ASSIGNMENT »
Your answer must be an exact copy of the data below, minus any pictures.
** Opening SOURCE DATA block **
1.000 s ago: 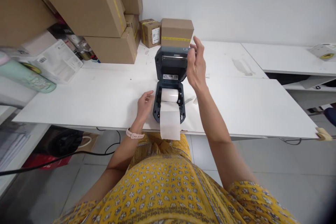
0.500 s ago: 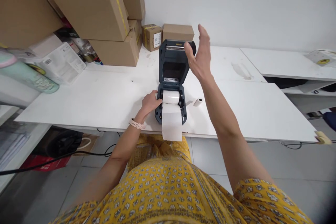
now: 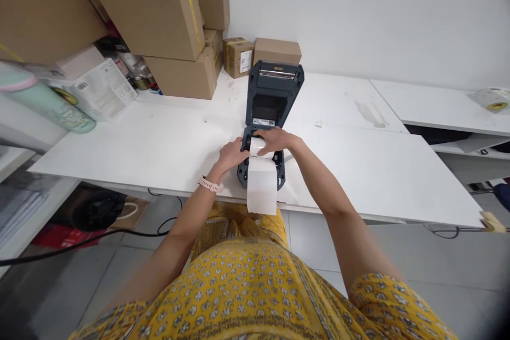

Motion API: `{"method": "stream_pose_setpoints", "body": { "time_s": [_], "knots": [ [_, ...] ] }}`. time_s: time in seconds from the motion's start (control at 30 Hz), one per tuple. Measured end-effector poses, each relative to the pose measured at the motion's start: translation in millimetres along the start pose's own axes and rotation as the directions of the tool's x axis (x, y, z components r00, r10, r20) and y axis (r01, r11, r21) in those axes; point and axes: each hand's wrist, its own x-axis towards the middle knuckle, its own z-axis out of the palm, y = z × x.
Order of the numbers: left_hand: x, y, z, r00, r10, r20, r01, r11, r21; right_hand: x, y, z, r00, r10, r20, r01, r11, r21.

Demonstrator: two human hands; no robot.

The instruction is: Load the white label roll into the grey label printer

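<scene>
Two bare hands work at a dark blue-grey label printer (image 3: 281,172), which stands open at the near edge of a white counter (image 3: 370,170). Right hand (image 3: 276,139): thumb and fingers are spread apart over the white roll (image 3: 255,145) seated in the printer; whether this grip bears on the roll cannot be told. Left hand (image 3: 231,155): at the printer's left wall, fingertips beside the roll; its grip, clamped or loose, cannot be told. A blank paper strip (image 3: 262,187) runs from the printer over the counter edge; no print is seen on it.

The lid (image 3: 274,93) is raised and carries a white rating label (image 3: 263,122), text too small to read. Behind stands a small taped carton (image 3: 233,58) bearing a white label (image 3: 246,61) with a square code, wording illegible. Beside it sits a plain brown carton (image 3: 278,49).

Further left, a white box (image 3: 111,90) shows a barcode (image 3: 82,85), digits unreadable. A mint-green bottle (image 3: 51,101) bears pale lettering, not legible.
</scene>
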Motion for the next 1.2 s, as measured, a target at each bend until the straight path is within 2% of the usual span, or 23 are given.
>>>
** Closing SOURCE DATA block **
WRITTEN SOLUTION »
1.000 s ago: 
0.500 s ago: 
now: 

Motion API: `{"method": "stream_pose_setpoints", "body": { "time_s": [_], "knots": [ [_, ...] ] }}`. time_s: time in seconds from the motion's start (control at 30 Hz), one per tuple. Measured end-effector poses, each relative to the pose measured at the motion's start: translation in millimetres along the start pose's own axes and rotation as the directions of the tool's x axis (x, y, z components r00, r10, r20) and y axis (r01, r11, r21) in those axes; point and axes: each hand's wrist, its own x-axis towards the middle knuckle, its own z-axis out of the palm, y = z × x.
Order of the numbers: left_hand: x, y, z, r00, r10, r20, r01, r11, r21; right_hand: x, y, z, r00, r10, r20, r01, r11, r21.

Demonstrator: two human hands; no robot.

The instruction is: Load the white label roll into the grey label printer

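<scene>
Two bare hands work at a dark blue-grey label printer (image 3: 281,172), which stands open at the near edge of a white counter (image 3: 370,170). Right hand (image 3: 276,139): thumb and fingers are spread apart over the white roll (image 3: 255,145) seated in the printer; whether this grip bears on the roll cannot be told. Left hand (image 3: 231,155): at the printer's left wall, fingertips beside the roll; its grip, clamped or loose, cannot be told. A blank paper strip (image 3: 262,187) runs from the printer over the counter edge; no print is seen on it.

The lid (image 3: 274,93) is raised and carries a white rating label (image 3: 263,122), text too small to read. Behind stands a small taped carton (image 3: 233,58) bearing a white label (image 3: 246,61) with a square code, wording illegible. Beside it sits a plain brown carton (image 3: 278,49).

Further left, a white box (image 3: 111,90) shows a barcode (image 3: 82,85), digits unreadable. A mint-green bottle (image 3: 51,101) bears pale lettering, not legible.
</scene>
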Motion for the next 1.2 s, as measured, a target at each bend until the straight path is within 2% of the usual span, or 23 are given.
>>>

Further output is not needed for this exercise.